Keith Lamont Scott was shot and killed by police in Charlotte on Tuesday and police video will soon show the exact circumstances of the controversial shooting.
Scott’s killing led to a massive demonstration in Charlotte as residents protested what appeared to many to be an unjustified shooting. Family members claimed that the disabled Scott was sitting in his car waiting to pick up his son from the school bus when police opened fire, but police claim that Scott was armed and pointed a gun, a discrepancy that will likely be sorted out with police video of the shooting.
Scott was fatally shot on Tuesday as he sat in his car just before 4:00 p.m. at an apartment complex. The Charlotte-Mecklenburg Police Department were reportedly searching the area for a different person who had an outstanding warrant.
As police were searching the area, they reportedly saw a man exit his car with a gun before getting back inside. The man reportedly left the vehicle again and “posed an imminent deadly threat to the officers who subsequently fired their weapon striking the subject,” police said in a statement.
The 43-year-old Scott was taken to a nearby hospital, where he was pronounced dead.
There were conflicting reports about exactly how Keith Lamont Scott was killed, with police saying that Scott threatened officers with a weapon.
“He is armed, with a handgun that we found on scene as well…Makes some imminent threat to them and because of that, at least one of our officers fired rounds at the subject,” police said during a press conference via Fox 46 Charlotte.
But family members claimed that Scott was simply sitting in his car and reading a book while he waited to pick up his son from the school bus.

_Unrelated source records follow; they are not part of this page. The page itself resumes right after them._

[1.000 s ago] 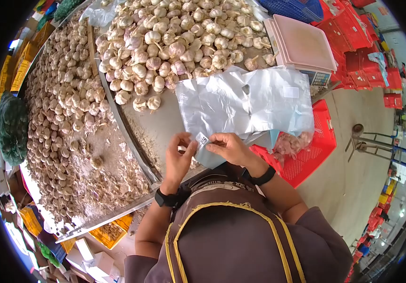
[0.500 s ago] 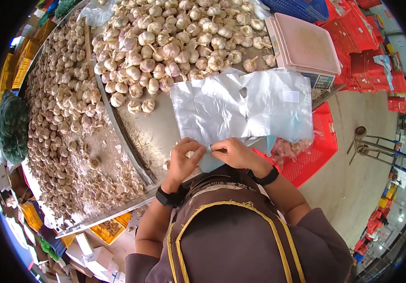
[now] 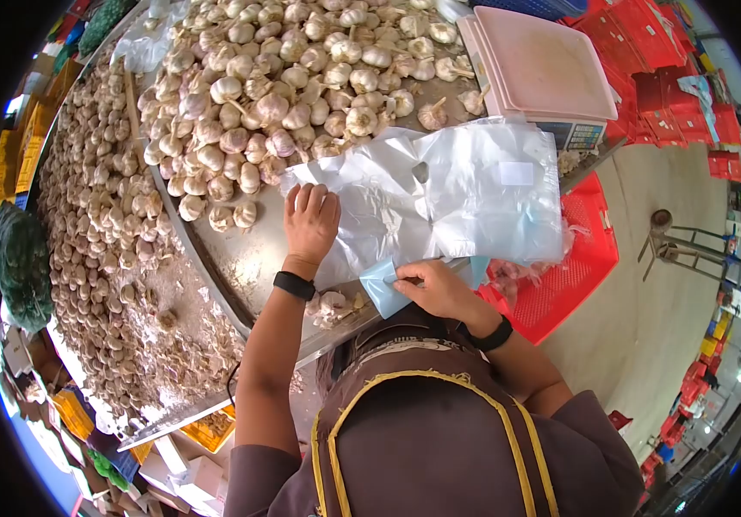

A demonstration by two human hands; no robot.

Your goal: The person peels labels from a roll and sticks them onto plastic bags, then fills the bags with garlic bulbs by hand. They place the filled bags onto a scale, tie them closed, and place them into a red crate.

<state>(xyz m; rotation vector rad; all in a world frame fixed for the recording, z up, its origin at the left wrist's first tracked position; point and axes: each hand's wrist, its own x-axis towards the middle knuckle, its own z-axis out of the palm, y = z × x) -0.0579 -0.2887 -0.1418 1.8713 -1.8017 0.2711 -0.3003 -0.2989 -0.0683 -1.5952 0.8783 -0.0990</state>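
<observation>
- The left hand (image 3: pixel 310 220) is lying palm down on the near left corner of the stack of clear plastic bags (image 3: pixel 465 189), its fingers straight and close together – pressing rather than gripping.
- The right hand (image 3: pixel 439 289) is pinching the pale blue sheet (image 3: pixel 383 289) between thumb and forefinger, right at the near edge of the worktop (image 3: pixel 245 250), where the sheet is poking out from under the bags.
- By my reckoning, the step in hand is one of steadying the bags while working that blue sheet at their edge; any further move would call for the left palm to keep its weight on, since the thin plastic looks ready to slide.
- The bags are lying flat between the heap of garlic (image 3: pixel 284 86) and the pink scale (image 3: pixel 543 69), overhanging the red crate (image 3: pixel 573 276) below.
- A few loose garlic bulbs (image 3: pixel 332 303) are sitting just beside the left wrist.
- Hard to tell – how many bags are in the stack, and whether the blue sheet is a label backing or a bag of its own.
- The right fingertips are partly tucked under the sheet, and the person's own body is hiding the worktop's near rim.
</observation>
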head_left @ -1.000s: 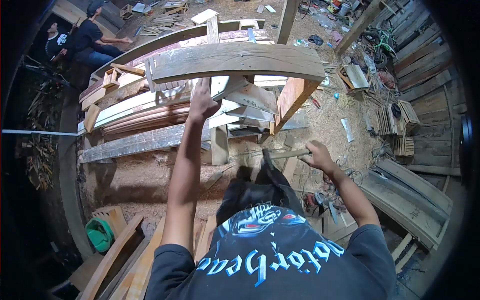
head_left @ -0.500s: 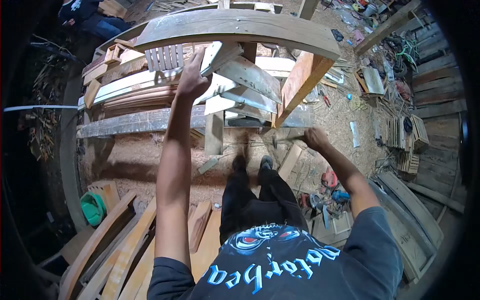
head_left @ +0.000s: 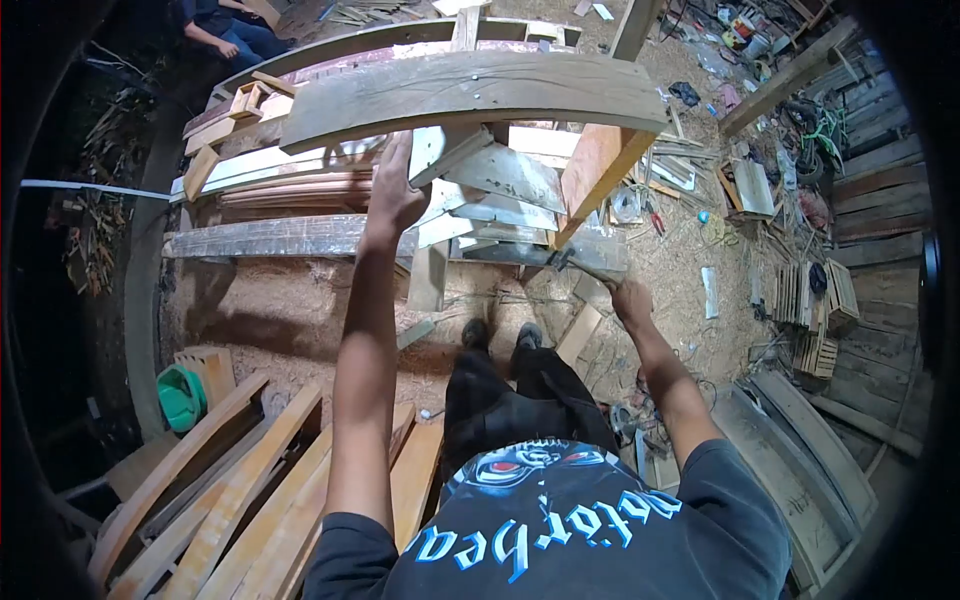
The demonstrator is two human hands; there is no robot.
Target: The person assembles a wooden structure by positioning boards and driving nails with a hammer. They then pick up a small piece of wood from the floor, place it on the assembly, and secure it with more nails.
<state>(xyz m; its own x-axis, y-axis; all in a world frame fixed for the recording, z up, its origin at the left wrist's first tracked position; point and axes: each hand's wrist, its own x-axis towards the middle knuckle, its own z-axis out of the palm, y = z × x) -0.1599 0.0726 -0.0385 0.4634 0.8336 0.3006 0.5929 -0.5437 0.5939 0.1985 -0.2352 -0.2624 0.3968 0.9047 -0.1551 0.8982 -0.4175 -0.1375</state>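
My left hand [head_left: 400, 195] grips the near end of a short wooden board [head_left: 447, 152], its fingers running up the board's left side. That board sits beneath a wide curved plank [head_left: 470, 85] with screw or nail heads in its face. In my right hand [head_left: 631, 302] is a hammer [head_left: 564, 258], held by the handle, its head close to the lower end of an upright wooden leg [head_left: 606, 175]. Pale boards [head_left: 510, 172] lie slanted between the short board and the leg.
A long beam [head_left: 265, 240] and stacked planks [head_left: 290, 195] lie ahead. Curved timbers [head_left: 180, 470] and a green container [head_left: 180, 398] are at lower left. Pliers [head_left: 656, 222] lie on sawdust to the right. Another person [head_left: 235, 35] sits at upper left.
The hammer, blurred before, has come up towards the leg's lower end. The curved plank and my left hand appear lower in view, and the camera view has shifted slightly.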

They noted that Scott is disabled.
Another family member told reporters that police may have failed to identify themselves before shooting Scott.
There should be more clarity once the video of Keith Lamont Scott’s shooting is released. Last year, the Charlotte-Mecklenburg Police Department purchased 1,400 body cameras to equip all officers, a project that will cost $5.5 million over five years. These cameras are required to record for a number of activities, including traffic stops and uses of force, meaning that video already exists of Scott’s shooting death.
That also means that the public will get a close-up view of exactly how Scott was killed, rather than the further and sometimes obstructed video that previously came from dashcams, the Charlotte Observer noted last year.
Chief Kerr Putney told the Observer this month that dashcams are obsolete. Using the lipstick-sized body-worn cameras “is going to give you a lot more opportunities to capture (what happened),” Putney said.
In January, Charlotte City Council unanimously voted to buy body cameras for the police. Charlotte officials have said that the body-worn cameras are more effective than dashcams in achieving accountability and transparency.
But how long it will take for the video of Scott’s death to be released remains unclear. For example, the full footage of the shooting death of Jonathan Ferrell, a college football player shot to death by a Charlotte police officer in 2013, was not released until nearly two years. As NBC News noted, the full video was shown at the trial for officer Adam Neal, who faced a voluntary manslaughter charge. The jury ultimately deadlocked.
Even without video of the Keith Lamont Scott released, tensions in the Charlotte area have reached a boiling point. His death is the sixth by the Charlotte-Mecklenburg Police Department this year, and within hours it drew more than 100 people to the scene of the shooting to protest against police.
There is already video of the aftermath of Scott’s shooting. A woman who identified herself as his daughter recorded a video that was posted to Facebook Live, saying that her father was unarmed and targeted because of his race.
“The police just shot my daddy four times for being black,” she said in the video.
So far, police have not commented on when the video of Keith Lamont Scott’s shooting death might be released.